Councillor asks OCDSB to reconsider reducing funding for English as a second language

Coun. Tim Tierney is asking the Ottawa-Carleton District School Board not to cut about $200,000 in funding for English as a second language programming.

Proposed cuts would leave Syrian refugee students without necessary support, councillor says

Coun. Tim Tierney is asking the Ottawa-Carleton District School Board not to cut about $200,000 in funding for English as a second language. (Jonathan Dupaul/CBC)

Reducing English as a second language funding would leave recently settled Syrian refugee students without necessary support, Coun.

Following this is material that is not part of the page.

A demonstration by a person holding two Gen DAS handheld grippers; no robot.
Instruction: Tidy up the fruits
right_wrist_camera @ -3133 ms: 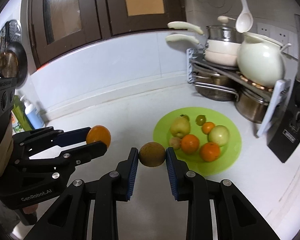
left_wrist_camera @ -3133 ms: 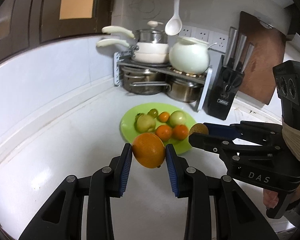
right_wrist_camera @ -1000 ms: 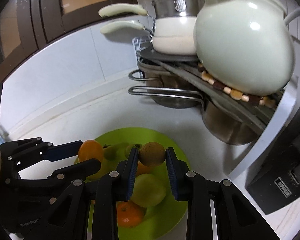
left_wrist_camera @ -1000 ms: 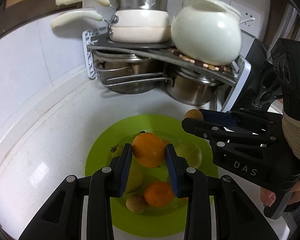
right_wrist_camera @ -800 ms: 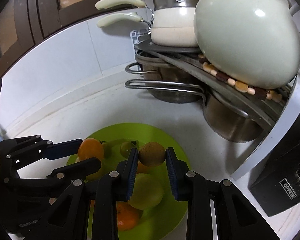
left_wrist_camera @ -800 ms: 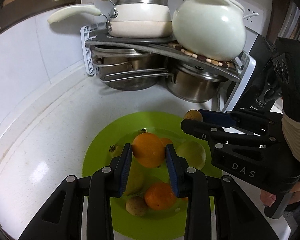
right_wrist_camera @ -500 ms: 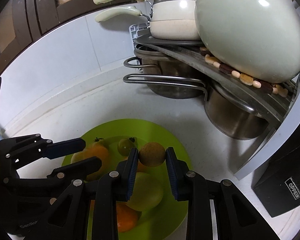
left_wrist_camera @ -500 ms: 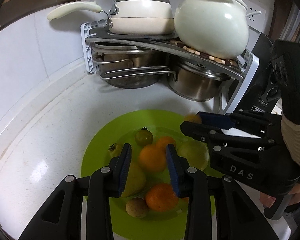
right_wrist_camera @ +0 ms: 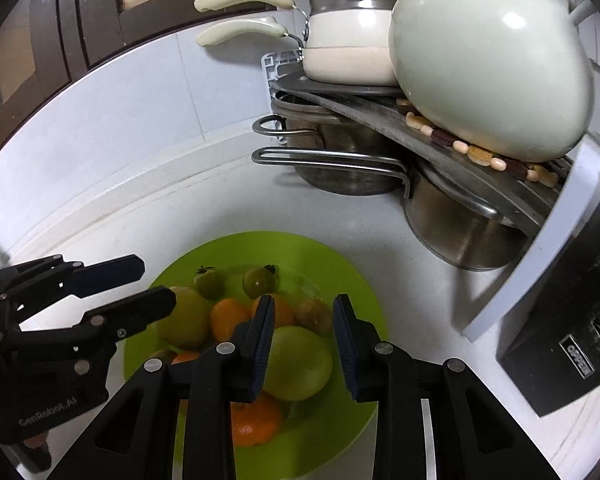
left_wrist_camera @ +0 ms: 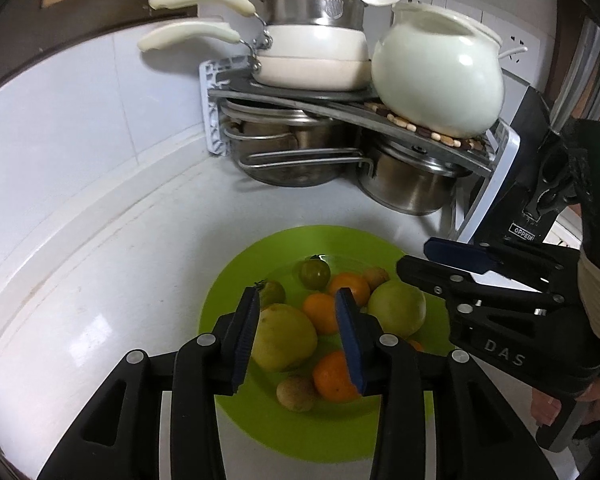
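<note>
Corner pot rack (left_wrist_camera: 220, 120) behind the plate carries a white ceramic pot (left_wrist_camera: 436, 80) and saucepans above steel pots. Green plate (left_wrist_camera: 236, 280) on the white counter holds oranges (left_wrist_camera: 320, 312), green apples (left_wrist_camera: 396, 306), green tomatoes (left_wrist_camera: 314, 274) and small brown fruits (left_wrist_camera: 296, 392), crowded together. Left gripper (left_wrist_camera: 296, 334) and right gripper (right_wrist_camera: 302, 336) hover over it, jaws parted, holding nothing.

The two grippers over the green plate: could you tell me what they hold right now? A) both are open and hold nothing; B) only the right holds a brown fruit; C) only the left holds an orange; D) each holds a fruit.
A: the left gripper and the right gripper both stand open, nothing between their pads, and the fruit lies below on the green plate.
</note>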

Tim Tierney told the Ottawa-Carleton District School Board on Monday.

"The whole goal is to have these people integrated and be part of our community," Tierney said following Monday's board meeting.

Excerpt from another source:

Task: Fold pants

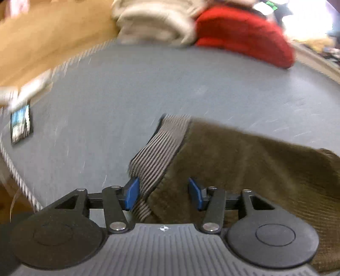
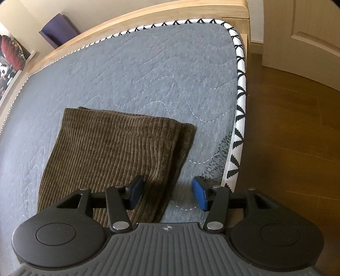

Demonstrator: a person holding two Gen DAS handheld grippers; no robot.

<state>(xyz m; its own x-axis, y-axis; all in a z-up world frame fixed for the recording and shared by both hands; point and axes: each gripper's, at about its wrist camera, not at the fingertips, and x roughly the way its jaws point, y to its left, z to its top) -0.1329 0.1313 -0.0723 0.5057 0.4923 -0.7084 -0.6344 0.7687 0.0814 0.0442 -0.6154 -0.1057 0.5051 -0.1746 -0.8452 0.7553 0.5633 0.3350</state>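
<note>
Brown corduroy pants [image 1: 244,165] with a grey striped waistband [image 1: 161,146] lie on the grey quilted mattress [image 1: 127,89]. My left gripper [image 1: 163,194] is open just above the waistband end, its blue pads [image 1: 132,193] astride the band's edge. In the right wrist view the leg end of the pants [image 2: 110,152] lies flat, the two legs stacked. My right gripper [image 2: 167,194] is open over the legs' right edge, one pad [image 2: 136,192] above the cloth, the other over the mattress [image 2: 170,70].
A red garment [image 1: 244,34] and a folded cream garment [image 1: 153,23] sit at the mattress's far side. A dark card [image 1: 21,125] lies at the left. The wooden bed frame [image 2: 127,19], patterned mattress edge [image 2: 239,102], wooden floor [image 2: 297,138] and a door [image 2: 308,31] bound the right.
</note>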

"My big fear is that we're not going to have the supports to be able to actually speak to these children."

The board is hearing public input on $9.3 million in proposed budget cuts. One of the items on the chopping block is $195,000 in funding for English as a second language teachers.

High concentration of refugees in Tierney's ward

The Donald Street area in Tierney's ward boasts the highest concentration of Syrian refugees in the city.

The number of new families is astounding, said trustee Sandra Schwartz, who added that she recently visited Carson Grove Elementary in the neighbourhood.

The OCDSB is seeking public input on proposed budget cuts as it tries to find millions in savings. (Jonathan Dupaul/CBC News)

"We're talking about a school that has 300 students, and we have 100 new students. So a third of the school has just arrived," Schwartz said. 

"They do not speak English. They do not have social supports."

Tierney said he expects that number could rise to about 150 Syrian students in the fall.

OCDSB tasked with cutting 1% of budget

Given the 1,500 refugees that have now settled in Ottawa, he said second-language training is a city-wide issue.

Trustee Theresa Kavanagh acknowledged Tierney's concerns, but said the board is facing similar financial pressures as other levels of government. The province has ordered it to cut one per cent of its budget.

The budget will go to a final vote at the end of June.

Kavanagh asked Tierney if the city would consider making a joint request to the provincial and federal governments asking for additional ESL funding.

Tierney said he supports the idea.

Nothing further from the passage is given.